Single by Emma

from the album Adesso
- Released: 22 January 2016
- Genre: Pop
- Length: 3:34
- Label: Universal
- Songwriters: Sergio Vallarino; Giulia Anania; Marta Venturini;
- Producers: Luca Mattioni; Emma;

Emma singles chronology
| "Arriverà l'amore" (2015) | "Io di te non ho paura" (2016) | "Il paradiso non esiste" (2016) |

Music video
- "Io di te non ho paura" on YouTube

= Io di te non ho paura =

"Io di te non ho paura" is a song recorded by Italian singer Emma. It was released on 22 January 2016 through Universal Music Italy as the third single from her fourth studio album Adesso.

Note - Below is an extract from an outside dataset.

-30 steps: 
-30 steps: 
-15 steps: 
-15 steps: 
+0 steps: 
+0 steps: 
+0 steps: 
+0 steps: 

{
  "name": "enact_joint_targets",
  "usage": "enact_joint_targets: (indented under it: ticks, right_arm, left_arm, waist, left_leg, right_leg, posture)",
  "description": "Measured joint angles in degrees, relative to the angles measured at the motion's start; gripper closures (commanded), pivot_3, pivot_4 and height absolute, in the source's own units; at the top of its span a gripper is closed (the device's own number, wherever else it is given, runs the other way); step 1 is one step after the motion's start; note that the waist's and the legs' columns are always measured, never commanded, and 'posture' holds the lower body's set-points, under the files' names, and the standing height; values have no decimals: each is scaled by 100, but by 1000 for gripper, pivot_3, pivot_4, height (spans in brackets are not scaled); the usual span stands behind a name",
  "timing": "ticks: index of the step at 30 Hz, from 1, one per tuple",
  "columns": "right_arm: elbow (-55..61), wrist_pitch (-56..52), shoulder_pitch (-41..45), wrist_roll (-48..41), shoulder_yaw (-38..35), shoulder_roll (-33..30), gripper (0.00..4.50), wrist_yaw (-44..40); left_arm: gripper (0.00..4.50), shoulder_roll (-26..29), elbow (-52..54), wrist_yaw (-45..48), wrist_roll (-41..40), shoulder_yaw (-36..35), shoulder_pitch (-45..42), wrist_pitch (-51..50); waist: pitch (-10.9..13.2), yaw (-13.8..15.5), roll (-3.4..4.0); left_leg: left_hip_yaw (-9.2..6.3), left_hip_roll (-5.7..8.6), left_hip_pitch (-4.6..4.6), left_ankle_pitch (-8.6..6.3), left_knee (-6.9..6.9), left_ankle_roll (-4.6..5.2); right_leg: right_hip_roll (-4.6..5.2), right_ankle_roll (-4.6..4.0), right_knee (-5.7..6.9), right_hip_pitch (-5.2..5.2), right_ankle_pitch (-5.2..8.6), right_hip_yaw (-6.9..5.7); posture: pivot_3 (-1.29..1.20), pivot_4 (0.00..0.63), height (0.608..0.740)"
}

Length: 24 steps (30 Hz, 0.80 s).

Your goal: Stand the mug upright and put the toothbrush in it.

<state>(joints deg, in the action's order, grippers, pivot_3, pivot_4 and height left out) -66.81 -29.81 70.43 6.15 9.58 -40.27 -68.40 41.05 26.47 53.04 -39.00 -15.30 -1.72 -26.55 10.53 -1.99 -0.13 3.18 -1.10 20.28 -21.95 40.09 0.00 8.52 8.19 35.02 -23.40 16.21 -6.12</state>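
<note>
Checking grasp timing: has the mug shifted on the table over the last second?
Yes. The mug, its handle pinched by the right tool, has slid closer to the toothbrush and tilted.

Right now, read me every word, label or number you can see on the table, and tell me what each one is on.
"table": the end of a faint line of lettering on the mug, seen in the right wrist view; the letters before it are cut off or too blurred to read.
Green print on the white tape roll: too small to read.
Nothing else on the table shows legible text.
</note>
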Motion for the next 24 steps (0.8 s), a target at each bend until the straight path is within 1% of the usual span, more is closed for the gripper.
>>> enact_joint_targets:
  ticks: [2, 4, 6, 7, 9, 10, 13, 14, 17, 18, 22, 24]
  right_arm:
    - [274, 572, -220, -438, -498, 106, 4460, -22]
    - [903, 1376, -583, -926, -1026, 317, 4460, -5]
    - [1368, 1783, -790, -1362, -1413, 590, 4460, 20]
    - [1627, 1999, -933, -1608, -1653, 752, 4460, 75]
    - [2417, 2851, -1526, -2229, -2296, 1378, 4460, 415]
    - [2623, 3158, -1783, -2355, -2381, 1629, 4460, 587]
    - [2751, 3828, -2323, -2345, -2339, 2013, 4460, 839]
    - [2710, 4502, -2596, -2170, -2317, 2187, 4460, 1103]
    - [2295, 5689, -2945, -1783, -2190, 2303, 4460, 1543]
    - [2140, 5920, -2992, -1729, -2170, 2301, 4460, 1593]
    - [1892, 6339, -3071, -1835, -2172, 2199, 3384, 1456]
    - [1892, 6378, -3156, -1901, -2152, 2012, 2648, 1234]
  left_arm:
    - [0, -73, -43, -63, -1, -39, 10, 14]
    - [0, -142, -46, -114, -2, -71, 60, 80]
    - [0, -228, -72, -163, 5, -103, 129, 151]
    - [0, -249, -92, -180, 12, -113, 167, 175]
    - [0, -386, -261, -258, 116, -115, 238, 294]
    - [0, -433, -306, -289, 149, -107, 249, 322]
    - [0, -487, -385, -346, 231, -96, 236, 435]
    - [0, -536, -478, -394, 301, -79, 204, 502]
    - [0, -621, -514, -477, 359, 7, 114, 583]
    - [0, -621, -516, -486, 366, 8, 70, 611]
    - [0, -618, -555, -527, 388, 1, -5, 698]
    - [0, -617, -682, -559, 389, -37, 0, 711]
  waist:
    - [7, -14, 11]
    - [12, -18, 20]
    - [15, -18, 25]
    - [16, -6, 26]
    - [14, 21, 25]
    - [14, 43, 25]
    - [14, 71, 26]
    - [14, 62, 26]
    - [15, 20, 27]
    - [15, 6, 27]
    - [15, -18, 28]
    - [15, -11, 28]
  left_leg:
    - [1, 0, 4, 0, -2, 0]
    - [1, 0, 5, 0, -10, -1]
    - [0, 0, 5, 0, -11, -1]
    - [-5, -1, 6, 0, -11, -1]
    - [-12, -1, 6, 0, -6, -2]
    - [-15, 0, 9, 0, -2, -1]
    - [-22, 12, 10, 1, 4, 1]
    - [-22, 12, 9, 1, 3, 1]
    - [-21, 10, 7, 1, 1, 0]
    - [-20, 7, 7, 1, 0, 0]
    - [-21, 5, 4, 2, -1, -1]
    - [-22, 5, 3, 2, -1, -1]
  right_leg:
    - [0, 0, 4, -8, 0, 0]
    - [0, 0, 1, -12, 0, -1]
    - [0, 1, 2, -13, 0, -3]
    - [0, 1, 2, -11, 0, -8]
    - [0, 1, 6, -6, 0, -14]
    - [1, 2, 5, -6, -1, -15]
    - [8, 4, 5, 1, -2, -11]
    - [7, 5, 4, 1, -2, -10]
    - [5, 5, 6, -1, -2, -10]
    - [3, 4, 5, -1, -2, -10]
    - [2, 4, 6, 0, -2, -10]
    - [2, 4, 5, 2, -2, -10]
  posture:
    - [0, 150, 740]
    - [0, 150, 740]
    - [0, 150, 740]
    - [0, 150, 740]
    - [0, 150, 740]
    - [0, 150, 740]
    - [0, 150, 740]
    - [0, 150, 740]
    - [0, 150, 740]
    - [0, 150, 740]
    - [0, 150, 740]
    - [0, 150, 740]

The song was featured in 2017 as the theme song for the film Girotondo directed by Tonino Abballe.

== Composition ==
The song was written by Sergio Vallarino, Giulia Anania and Marta Venturini, under the music production of Emma herself and Luca Mattioni. In an interview with Grazia, Emma explained the meaning of the song:
"I am no longer afraid of myself, of my limitations. The judgment of others no longer slaughters me. I used to cry over two lines written about me. I didn't resent those who criticized me, I resented me. I thought I really sucked, I thought I was all wrong. Now, when I read a heavy judgment, I think: well, that's your opinion. Mine is different."

== Music video ==
The music video for the song, directed by Luisa Carcavale, was released on January 22, 2016, through the singer's YouTube channel. The video feature Emma herself and Italian actor Francesco Arca.

== Charts ==

| Chart (2015) | Peak position |
|---|---|
| Italy (FIMI) | 65 |
| Italy Airplay (EarOne) | 13 |

== Certifications ==

Certifications for "Io di te non ho paura"
| Region | Certification | Certified units/sales |
| Italy (FIMI) | Gold | 25,000^{‡} |
^{‡} Sales+streaming figures based on certification alone.